* Problem
Give back all of the data exactly as it appears here.

══ Raw data ══

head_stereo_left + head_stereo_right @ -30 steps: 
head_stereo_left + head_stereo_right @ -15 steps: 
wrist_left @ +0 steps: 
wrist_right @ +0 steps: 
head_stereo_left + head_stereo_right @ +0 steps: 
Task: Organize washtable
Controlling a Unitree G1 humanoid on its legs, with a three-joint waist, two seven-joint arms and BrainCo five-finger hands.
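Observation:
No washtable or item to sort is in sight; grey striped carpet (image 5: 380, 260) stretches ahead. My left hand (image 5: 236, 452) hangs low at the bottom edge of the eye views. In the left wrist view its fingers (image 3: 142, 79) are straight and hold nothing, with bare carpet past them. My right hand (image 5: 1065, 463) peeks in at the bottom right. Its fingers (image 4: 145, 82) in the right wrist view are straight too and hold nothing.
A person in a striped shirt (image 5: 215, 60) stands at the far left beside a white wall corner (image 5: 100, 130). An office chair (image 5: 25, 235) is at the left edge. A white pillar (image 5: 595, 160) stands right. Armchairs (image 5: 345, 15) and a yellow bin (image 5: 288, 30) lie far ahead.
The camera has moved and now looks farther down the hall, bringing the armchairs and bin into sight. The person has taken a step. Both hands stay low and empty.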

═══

* Problem solution
head_stereo_left + head_stereo_right @ -30 steps: 
head_stereo_left + head_stereo_right @ -15 steps: 
wrist_left @ +0 steps: 
wrist_right @ +0 steps: 
head_stereo_left + head_stereo_right @ +0 steps: 
Task: Organize washtable
Controlling a Unitree G1 humanoid on its legs, with a three-joint waist, two seven-joint arms and BrainCo five-finger hands.
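Observation:
No washtable or item to sort is in sight; grey striped carpet (image 5: 380, 260) stretches ahead. My left hand (image 5: 236, 452) hangs low at the bottom edge of the eye views. In the left wrist view its fingers (image 3: 142, 79) are straight and hold nothing, with bare carpet past them. My right hand (image 5: 1065, 463) peeks in at the bottom right. Its fingers (image 4: 145, 82) in the right wrist view are straight too and hold nothing.
A person in a striped shirt (image 5: 215, 60) stands at the far left beside a white wall corner (image 5: 100, 130). An office chair (image 5: 25, 235) is at the left edge. A white pillar (image 5: 595, 160) stands right. Armchairs (image 5: 345, 15) and a yellow bin (image 5: 288, 30) lie far ahead.
The camera has moved and now looks farther down the hall, bringing the armchairs and bin into sight. The person has taken a step. Both hands stay low and empty.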

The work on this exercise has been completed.